In production is a System Status Monitoring tool necessary for the use and maintenance of large, distributed, heterogeneous clusters of computers. Monitoring and maintaining such systems incur difficulties which do not encumber more conventional systems. Even the simple task of obtaining system load, memory usage, etc., for each component of the machine can require some thought. This sort of system status monitoring is required by parallel applications and is essential for a remotely hosted system because normal status indicators are absent. This information is necessary to system administrators to monitor system performance, and is need by users to check the statuts of their jobs and to select the placement of those jobs in a clustered environment.
Lilith's scalable nature and encapsulation of the tool code make it ideal for the basis for the status tool on the distributed system. Normal tools like shell scripts that rely on serial algorithms will not finish in a meaningful period of time. Additionally, on experimental clusters, the monitoring section of the code will need to be altered frequently to adapt to changes in the rapidly evoloving system configuration. Lilith is ideal for this situation because the infrastructure needed to scalably and securely span the machine is written and debugged once. The much smaller code that actually performes the system monitoring function can be altered independently. Lilith takes care of getting the code and the data to the machine in a scalable way, executing it on every configured node, and scalably returning data to the originator.

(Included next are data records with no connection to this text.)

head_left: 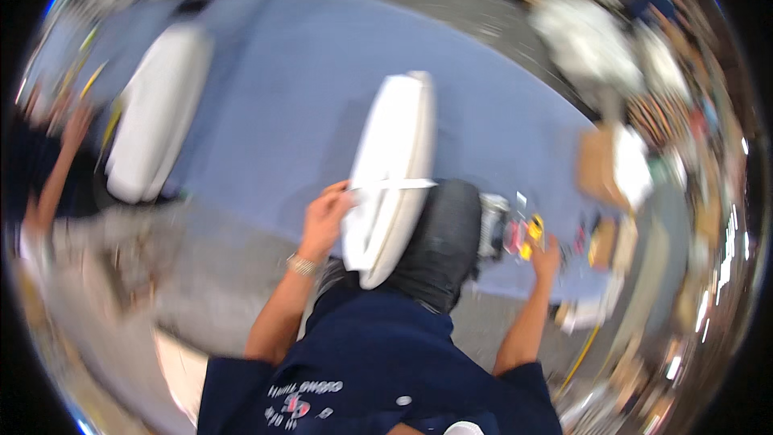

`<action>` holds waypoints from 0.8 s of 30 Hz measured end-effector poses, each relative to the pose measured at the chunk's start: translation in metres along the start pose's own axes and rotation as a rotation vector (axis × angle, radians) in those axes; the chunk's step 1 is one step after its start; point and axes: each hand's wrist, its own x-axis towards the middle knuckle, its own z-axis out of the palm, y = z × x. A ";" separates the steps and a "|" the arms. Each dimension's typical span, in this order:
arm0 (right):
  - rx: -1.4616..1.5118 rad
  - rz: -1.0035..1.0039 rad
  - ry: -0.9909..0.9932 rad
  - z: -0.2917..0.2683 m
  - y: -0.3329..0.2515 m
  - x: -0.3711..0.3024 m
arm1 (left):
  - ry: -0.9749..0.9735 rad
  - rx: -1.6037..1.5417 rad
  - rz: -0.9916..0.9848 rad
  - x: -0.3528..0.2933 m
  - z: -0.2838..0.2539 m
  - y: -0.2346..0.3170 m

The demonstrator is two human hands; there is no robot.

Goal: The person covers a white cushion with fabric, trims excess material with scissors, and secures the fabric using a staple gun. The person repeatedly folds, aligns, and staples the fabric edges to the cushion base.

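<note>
A long white rounded piece (386, 145), like a padded cushion or roll, lies over the blue table's edge and against my dark trousers. Across its middle runs a thin white strip (398, 184). My left hand (324, 213), with a watch at the wrist, is closed at the left end of this strip, fingertips pinched together. On the right, my right hand (546, 258) is stretched out over the table, right beside a yellow tool (534, 234). Motion blur hides whether its fingers touch or hold that tool.
The blue table (282, 72) carries a grey roll-like item (491, 225) and small pink things (515, 235). A brown box (600, 165) stands farther right. At left, a co-worker's arm (60, 153) is near another white piece (157, 113). White bundles (588, 44) lie beyond the table.
</note>
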 end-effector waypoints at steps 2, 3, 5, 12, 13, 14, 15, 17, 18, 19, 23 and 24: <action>0.194 -0.121 0.011 0.009 -0.017 -0.001 | 0.027 -0.160 0.023 -0.006 -0.019 0.002; 0.290 -0.199 -0.005 0.016 -0.031 0.005 | 0.078 -0.451 -0.015 -0.015 -0.034 -0.003; 0.449 -0.266 -0.156 0.026 -0.096 -0.014 | 0.166 -0.630 0.062 -0.047 -0.056 0.035; 0.648 -0.939 -0.877 0.123 -0.344 -0.204 | 0.008 -0.137 0.211 -0.124 -0.079 0.067; 0.693 -0.988 -1.030 0.145 -0.352 -0.221 | -0.042 -0.232 0.181 -0.136 -0.072 0.069; 0.728 -1.120 -1.342 0.190 -0.346 -0.223 | 0.010 -0.277 0.167 -0.144 -0.066 0.063; 0.748 -1.127 -1.519 0.210 -0.338 -0.233 | 0.094 -0.233 0.234 -0.153 -0.067 0.059; 0.664 -1.067 -1.748 0.230 -0.328 -0.262 | 0.268 -0.290 0.220 -0.174 -0.078 0.049; 0.572 -1.017 -1.784 0.230 -0.326 -0.279 | 0.353 -0.398 0.140 -0.188 -0.089 0.037; 0.480 -0.970 -1.813 0.229 -0.324 -0.297 | 0.436 -0.512 0.059 -0.199 -0.098 0.021; 0.203 -0.565 -1.975 0.205 -0.343 -0.315 | 0.833 -0.499 -0.188 -0.232 -0.131 -0.065; 0.161 -0.699 -1.837 0.209 -0.341 -0.314 | 0.909 -0.458 -0.292 -0.243 -0.131 -0.097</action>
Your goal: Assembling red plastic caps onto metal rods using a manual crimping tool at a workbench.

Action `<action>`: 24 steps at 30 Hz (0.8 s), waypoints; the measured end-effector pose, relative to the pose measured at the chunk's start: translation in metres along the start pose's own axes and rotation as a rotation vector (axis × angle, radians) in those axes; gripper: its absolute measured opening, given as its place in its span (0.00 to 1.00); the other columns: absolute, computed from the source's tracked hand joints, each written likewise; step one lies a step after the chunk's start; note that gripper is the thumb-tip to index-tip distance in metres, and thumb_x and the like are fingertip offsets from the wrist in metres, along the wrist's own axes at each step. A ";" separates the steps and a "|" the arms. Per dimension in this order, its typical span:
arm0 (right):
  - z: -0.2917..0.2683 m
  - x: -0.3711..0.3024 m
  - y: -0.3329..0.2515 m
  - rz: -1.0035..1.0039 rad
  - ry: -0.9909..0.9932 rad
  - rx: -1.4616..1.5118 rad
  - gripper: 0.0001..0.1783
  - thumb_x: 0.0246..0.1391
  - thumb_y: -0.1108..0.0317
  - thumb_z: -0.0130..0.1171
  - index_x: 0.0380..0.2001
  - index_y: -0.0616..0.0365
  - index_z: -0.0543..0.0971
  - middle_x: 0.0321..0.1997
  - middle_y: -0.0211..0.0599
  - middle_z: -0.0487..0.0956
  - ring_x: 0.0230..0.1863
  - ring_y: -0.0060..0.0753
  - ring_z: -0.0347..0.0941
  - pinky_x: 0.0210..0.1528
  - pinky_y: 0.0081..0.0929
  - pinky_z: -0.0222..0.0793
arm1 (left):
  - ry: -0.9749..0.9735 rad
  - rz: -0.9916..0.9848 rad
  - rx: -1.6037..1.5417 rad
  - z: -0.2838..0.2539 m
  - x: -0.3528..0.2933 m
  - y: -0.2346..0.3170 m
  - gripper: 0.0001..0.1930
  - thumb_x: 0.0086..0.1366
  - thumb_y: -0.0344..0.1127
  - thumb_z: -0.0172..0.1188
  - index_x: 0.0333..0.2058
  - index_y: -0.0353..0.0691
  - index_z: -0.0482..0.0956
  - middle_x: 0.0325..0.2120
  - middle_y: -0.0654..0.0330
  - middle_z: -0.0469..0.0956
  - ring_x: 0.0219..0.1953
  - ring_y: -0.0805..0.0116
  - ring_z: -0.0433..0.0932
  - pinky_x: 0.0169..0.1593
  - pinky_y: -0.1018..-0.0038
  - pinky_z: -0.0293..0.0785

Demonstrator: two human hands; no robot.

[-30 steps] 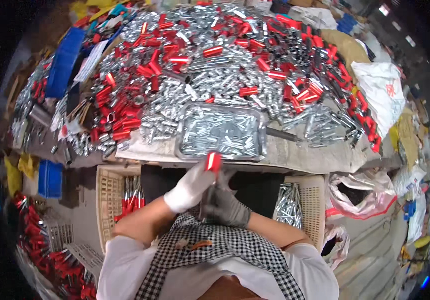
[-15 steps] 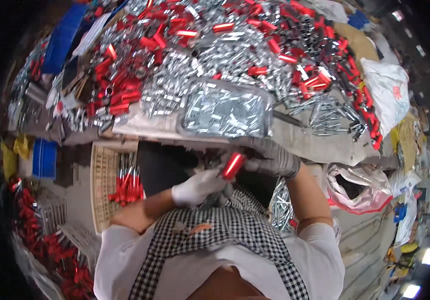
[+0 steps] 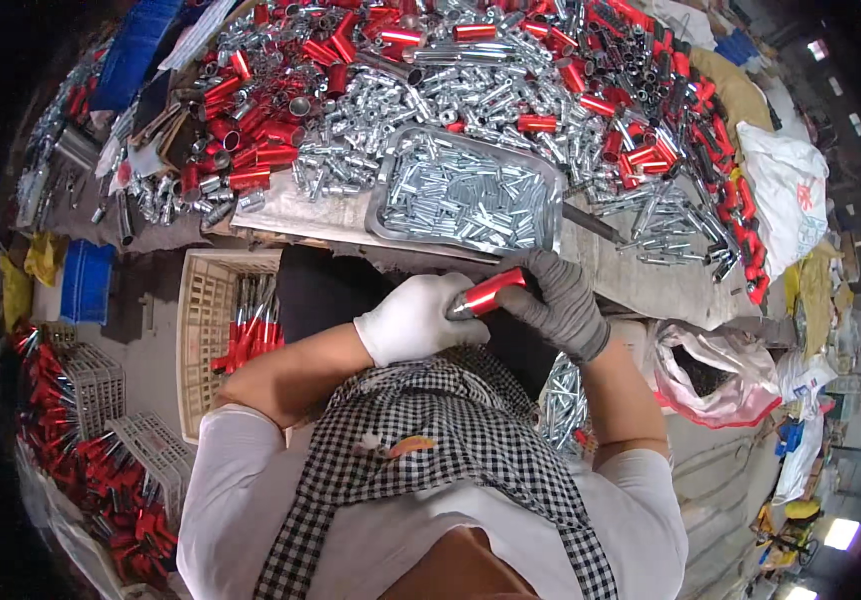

The user code consists of a thread that waits for a flag from its parent describing the type of data to be returned (a delta or absolute quantity). The flag is passed to the children, and several system files in /proc are read (this includes downloadable kernel modules that expose kernel internals via the /proc interface). The values are read, processed, and merged with values returned by the other processors. All the user code has to do is specify the code for processing the values; Lilith handles the details of code distribution and result collection.
The application provides statistics on CPU utilization, memory utilization, Ethernet packet, and error statistics. For systems that have an ATM interface, we provide values for the AAL5 traffic. These files are read in such a way as to minimize the system overhead (file open/close on an NFS mounted root file system). The application can be tailored to perform queries only on demand, thus avoiding adverse effects on system load.
A snapshot of the graphical display appears above. Users can select which machines - in this case the system is configured into sets of racks of 8 machines - and which quantities to view. The set-up pictured is limited to two quantities displayed simultaneously; this number is a user-specified parameter at start-up and, in practice, is set higher. Results are dispalyed as color-coded bars sized proportionally to their value, similar to the display provided by gr_osview of SGI. Total scales for the display values can be entered by the user and updated dynamically.
Cluster-wide PS tool provides a tabular display of the results of a PS on all the nodes of a cluster. Sortable by hostname, CPU usage, memory usage, time, etc.